> TASK
What is needed here is an exact transcription of the entries that follow.

> MATERIAL TO PROCESS
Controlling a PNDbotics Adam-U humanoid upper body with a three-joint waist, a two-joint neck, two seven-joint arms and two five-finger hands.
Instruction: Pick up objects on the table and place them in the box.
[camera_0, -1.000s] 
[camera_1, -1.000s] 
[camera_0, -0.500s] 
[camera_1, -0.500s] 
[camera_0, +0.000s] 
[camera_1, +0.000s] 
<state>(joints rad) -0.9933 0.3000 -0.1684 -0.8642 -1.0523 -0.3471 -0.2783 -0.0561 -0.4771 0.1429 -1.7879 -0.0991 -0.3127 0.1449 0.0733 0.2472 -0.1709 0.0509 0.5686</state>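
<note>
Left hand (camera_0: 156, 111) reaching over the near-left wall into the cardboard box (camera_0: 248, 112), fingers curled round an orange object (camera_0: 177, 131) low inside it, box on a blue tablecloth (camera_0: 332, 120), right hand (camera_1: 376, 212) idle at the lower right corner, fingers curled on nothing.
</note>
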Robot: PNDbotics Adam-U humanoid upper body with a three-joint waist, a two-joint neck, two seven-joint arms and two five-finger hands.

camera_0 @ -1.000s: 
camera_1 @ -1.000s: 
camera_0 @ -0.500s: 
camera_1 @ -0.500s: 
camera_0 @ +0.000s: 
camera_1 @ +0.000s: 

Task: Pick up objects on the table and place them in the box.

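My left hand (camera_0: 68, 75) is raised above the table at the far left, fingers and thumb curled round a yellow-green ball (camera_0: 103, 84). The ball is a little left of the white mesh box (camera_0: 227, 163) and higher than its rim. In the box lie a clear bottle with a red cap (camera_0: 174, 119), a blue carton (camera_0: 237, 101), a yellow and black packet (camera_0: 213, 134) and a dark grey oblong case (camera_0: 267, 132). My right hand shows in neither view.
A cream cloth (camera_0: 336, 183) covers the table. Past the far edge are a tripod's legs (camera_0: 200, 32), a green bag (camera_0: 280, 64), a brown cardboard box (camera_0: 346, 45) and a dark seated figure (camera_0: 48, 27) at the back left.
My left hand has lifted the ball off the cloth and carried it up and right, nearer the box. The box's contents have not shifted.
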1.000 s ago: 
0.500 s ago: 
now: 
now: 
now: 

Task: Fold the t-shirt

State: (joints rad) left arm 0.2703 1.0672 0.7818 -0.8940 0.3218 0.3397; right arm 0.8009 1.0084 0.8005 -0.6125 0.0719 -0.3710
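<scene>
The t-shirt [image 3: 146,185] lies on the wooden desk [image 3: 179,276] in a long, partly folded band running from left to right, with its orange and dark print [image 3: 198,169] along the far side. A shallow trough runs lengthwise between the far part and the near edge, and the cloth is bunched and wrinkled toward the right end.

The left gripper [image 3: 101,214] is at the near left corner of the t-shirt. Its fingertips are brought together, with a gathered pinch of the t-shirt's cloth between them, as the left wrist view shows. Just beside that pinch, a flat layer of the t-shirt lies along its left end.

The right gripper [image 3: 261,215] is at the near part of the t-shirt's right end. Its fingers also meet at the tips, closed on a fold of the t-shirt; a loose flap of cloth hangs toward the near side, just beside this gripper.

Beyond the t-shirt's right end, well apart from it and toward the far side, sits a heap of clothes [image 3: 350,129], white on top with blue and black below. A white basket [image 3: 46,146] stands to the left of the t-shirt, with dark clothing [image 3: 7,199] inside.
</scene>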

> RESPONSE TO THE EXERCISE
Controlling a PNDbotics Adam-U humanoid upper body with a three-joint waist, a two-joint neck, two seven-joint arms and two five-finger hands.
Instruction: Pick up objects on the table and place them in the box.
[camera_0, -1.000s] 
[camera_1, -1.000s] 
[camera_0, -0.500s] 
[camera_1, -0.500s] 
[camera_0, +0.000s] 
[camera_1, +0.000s] 
<state>(joints rad) -0.9933 0.3000 -0.1684 -0.8642 -1.0523 -0.3471 -0.2783 -0.0561 -0.4771 0.1429 -1.7879 -0.0991 -0.3127 0.1449 0.0733 0.2472 -0.1709 0.0509 0.5686</state>
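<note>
Left hand (camera_0: 156, 111) reaching over the near-left wall into the cardboard box (camera_0: 248, 112), fingers curled round an orange object (camera_0: 177, 131) low inside it, box on a blue tablecloth (camera_0: 332, 120), right hand (camera_1: 376, 212) idle at the lower right corner, fingers curled on nothing.
</note>
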Robot: PNDbotics Adam-U humanoid upper body with a three-joint waist, a two-joint neck, two seven-joint arms and two five-finger hands.

camera_0 @ -1.000s: 
camera_1 @ -1.000s: 
camera_0 @ -0.500s: 
camera_1 @ -0.500s: 
camera_0 @ +0.000s: 
camera_1 @ +0.000s: 

Task: Pick up objects on the table and place them in the box.

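My left hand (camera_0: 68, 75) is raised above the table at the far left, fingers and thumb curled round a yellow-green ball (camera_0: 103, 84). The ball is a little left of the white mesh box (camera_0: 227, 163) and higher than its rim. In the box lie a clear bottle with a red cap (camera_0: 174, 119), a blue carton (camera_0: 237, 101), a yellow and black packet (camera_0: 213, 134) and a dark grey oblong case (camera_0: 267, 132). My right hand shows in neither view.
A cream cloth (camera_0: 336, 183) covers the table. Past the far edge are a tripod's legs (camera_0: 200, 32), a green bag (camera_0: 280, 64), a brown cardboard box (camera_0: 346, 45) and a dark seated figure (camera_0: 48, 27) at the back left.
My left hand has lifted the ball off the cloth and carried it up and right, nearer the box. The box's contents have not shifted.
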1.000 s ago: 
0.500 s ago: 
now: 
now: 
now: 

Task: Fold the t-shirt

State: (joints rad) left arm 0.2703 1.0672 0.7818 -0.8940 0.3218 0.3397; right arm 0.8009 1.0084 0.8005 -0.6125 0.0719 -0.3710
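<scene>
The t-shirt [image 3: 146,185] lies on the wooden desk [image 3: 179,276] in a long, partly folded band running from left to right, with its orange and dark print [image 3: 198,169] along the far side. A shallow trough runs lengthwise between the far part and the near edge, and the cloth is bunched and wrinkled toward the right end.

The left gripper [image 3: 101,214] is at the near left corner of the t-shirt. Its fingertips are brought together, with a gathered pinch of the t-shirt's cloth between them, as the left wrist view shows. Just beside that pinch, a flat layer of the t-shirt lies along its left end.

The right gripper [image 3: 261,215] is at the near part of the t-shirt's right end. Its fingers also meet at the tips, closed on a fold of the t-shirt; a loose flap of cloth hangs toward the near side, just beside this gripper.

Beyond the t-shirt's right end, well apart from it and toward the far side, sits a heap of clothes [image 3: 350,129], white on top with blue and black below. A white basket [image 3: 46,146] stands to the left of the t-shirt, with dark clothing [image 3: 7,199] inside.
</scene>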

The answer to this exercise is complete.